The hordes of big names trooping in choreographed cohorts to Atwoli’s palatial abode off the Kajiado-Namanga highway for weekend nyama choma and ‘consultations’ complete the aura of an increasingly important ‘political seer’ serving hopeful clients. This imagery tallies well with early Maasai religious practices, where prophecy and seeing visions revolved around the laibon, a revered figure whose many roles included being the chief medicine-man, diviner, rain-maker and seer, besides his primary role of uttering blessings over morans proceeding to war. Lenana and Batian- for who the two loftiest peaks of Mount Kenya are named – were among the most renowned laibons.
The corrosive forces of modernity alongside emergence of a dominant political class has diluted the ancient traditions of Maa speakers, and those of most other Kenyan communities as well, and shifted the ‘laibon’ roles to modern-day politicians whose tool kits no longer include the mandatory calabashes and fly whisks. Rather, today’s political descendants of the laibon don designer-wear, drive V8 guzzlers and are as politically street-wise as anybody else. At times, they wear a token Maasai ‘shuka’ to pay homage to the community’s colourful past.

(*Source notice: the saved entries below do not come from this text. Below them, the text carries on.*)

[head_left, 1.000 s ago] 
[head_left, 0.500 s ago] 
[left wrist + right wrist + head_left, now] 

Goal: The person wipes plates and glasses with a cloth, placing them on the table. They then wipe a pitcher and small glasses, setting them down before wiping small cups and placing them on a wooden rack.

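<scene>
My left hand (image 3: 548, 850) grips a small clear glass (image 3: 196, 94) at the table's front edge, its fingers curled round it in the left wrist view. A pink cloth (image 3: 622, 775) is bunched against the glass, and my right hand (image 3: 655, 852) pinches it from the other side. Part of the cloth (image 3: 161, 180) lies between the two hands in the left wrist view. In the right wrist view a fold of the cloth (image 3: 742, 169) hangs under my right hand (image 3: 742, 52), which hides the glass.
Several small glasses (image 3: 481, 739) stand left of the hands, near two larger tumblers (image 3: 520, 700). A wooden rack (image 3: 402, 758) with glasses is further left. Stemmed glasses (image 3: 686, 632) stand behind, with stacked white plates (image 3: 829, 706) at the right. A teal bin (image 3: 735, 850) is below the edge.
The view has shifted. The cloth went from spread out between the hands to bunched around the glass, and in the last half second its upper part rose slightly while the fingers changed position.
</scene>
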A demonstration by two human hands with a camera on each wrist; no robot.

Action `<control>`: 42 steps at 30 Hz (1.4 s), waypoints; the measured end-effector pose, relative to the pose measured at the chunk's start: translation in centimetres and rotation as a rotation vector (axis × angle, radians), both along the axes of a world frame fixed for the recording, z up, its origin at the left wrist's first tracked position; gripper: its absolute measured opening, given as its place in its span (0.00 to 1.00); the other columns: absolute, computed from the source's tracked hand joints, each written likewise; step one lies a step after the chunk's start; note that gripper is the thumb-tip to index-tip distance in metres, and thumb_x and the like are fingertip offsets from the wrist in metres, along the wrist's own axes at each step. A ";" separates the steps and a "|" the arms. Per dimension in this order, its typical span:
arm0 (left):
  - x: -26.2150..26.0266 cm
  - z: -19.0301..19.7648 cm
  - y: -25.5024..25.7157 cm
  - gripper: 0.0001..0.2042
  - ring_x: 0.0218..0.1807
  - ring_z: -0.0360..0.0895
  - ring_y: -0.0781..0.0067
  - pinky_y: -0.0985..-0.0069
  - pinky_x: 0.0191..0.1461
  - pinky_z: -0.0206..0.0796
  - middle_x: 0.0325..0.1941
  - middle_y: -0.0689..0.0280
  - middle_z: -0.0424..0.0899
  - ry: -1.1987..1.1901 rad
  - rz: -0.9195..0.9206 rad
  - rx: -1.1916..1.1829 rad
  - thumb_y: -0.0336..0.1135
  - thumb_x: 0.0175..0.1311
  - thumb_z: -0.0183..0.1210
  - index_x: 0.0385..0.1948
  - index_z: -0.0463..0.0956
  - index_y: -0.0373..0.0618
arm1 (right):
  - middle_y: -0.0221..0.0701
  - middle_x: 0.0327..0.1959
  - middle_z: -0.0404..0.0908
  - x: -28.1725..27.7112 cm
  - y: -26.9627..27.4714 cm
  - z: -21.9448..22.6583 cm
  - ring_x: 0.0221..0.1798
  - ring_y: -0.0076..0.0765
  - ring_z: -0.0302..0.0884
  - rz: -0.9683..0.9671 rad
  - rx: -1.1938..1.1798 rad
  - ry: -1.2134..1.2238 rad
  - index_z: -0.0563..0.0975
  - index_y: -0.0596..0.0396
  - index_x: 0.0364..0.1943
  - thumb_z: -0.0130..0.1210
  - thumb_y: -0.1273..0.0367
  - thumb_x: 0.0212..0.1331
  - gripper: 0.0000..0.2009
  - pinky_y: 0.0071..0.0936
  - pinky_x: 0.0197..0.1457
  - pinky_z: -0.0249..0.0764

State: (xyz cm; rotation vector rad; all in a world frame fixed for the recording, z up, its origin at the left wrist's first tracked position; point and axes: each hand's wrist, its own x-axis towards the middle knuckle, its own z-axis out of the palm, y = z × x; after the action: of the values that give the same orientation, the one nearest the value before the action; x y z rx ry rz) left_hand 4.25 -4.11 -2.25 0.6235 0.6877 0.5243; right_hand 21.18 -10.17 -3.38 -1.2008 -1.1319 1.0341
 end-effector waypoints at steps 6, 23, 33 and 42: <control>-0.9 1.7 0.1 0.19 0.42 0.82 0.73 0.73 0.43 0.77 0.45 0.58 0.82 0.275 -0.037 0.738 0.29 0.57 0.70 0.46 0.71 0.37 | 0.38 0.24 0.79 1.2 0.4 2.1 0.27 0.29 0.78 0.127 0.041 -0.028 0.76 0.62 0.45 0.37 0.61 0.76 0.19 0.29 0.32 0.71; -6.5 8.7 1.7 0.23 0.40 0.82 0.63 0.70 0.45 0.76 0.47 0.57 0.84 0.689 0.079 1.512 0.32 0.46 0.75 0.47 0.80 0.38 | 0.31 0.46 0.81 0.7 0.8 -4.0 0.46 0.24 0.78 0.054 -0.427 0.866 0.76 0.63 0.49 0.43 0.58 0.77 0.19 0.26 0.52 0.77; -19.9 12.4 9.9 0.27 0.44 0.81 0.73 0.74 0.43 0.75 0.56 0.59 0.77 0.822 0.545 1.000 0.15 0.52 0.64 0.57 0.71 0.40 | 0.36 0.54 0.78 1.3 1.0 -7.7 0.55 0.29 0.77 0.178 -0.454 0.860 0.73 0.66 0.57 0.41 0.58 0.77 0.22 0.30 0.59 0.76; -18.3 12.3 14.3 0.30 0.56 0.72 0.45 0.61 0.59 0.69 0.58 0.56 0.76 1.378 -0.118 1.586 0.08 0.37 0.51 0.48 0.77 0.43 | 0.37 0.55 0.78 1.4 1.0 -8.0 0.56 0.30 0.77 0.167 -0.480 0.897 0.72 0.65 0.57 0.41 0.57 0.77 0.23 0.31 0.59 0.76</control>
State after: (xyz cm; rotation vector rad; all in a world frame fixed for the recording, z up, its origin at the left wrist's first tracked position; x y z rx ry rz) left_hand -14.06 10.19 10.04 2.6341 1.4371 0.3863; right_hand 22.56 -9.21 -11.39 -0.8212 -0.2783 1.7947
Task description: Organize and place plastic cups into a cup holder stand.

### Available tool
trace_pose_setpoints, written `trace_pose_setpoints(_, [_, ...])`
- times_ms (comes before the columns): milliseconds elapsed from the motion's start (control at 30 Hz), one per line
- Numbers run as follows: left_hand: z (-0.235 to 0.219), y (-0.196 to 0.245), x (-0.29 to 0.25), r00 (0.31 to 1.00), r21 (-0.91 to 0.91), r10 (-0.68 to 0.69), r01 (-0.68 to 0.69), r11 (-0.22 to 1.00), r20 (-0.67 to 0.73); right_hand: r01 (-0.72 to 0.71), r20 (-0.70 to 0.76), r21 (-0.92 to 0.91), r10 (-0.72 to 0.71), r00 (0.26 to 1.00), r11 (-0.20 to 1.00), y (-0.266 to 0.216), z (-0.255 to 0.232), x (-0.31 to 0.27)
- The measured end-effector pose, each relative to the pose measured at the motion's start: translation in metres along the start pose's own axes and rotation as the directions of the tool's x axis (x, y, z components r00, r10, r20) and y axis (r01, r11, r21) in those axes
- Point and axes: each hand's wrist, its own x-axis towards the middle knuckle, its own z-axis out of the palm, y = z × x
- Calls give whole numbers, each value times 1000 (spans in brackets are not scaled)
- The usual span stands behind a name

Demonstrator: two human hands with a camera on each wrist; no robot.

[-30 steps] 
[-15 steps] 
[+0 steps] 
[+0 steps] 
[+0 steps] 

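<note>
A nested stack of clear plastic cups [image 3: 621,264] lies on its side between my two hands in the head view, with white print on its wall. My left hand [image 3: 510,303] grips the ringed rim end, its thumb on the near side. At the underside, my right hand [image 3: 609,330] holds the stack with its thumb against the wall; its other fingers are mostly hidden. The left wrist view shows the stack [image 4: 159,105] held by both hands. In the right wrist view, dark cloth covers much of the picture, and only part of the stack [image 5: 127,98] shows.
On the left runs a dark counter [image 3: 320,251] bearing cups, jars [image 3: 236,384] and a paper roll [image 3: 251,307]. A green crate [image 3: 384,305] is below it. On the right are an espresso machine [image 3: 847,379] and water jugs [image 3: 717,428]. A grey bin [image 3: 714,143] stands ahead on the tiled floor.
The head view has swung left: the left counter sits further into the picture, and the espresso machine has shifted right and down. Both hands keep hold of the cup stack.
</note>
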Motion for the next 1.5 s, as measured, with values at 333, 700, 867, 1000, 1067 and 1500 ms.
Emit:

When Thomas Spear and Richard Waller wrote their book titled Being Maasai, they discussed the concepts of identity and ethnicity as static. Thanks to the remarkable hospitality of the Maasai which readily assimilates a worthy supplicant as long as he undergoes some intricate initiation rites, and grants him complete ‘citizenship’, heroic ‘Saitotis’ and ‘Ntimamas’ have emerged from immigrant class of the Maasai. It is in this mold that Atwoli, this enigmatic man who resides among the Maasai, and who has a knack for outshining the real political practitioners while seated on the ringside, fits.
‘Visiting laibon’
Upon his arrival in Kajiado, the region seems to have received a ‘visiting laibon’ in the context of a ‘visiting professor’-a scholar from outside a university’s own borders, hosted in the hope that he or she will infuse new experiences into its systems.
So, what will happen to Atwoli himself now that the BBI has been revoked by the High Court, an act that moved Ruto to tweet triumphantly that “there is a God in heaven who loves Kenya immeasurably”? For how long can Atwoli last as kingmaker and dreamer? Will he go out by the benevolent way of the Apostle Peter, or by the shameful route of Gregory Rasputin, the court jester of Emperor Nicholas II of Russia? The answer to this weighty question needs an equally gifted diviner to pin down! But one thing is sure. This untiring son of Alubala will remain politically relevant in 2022 and beyond.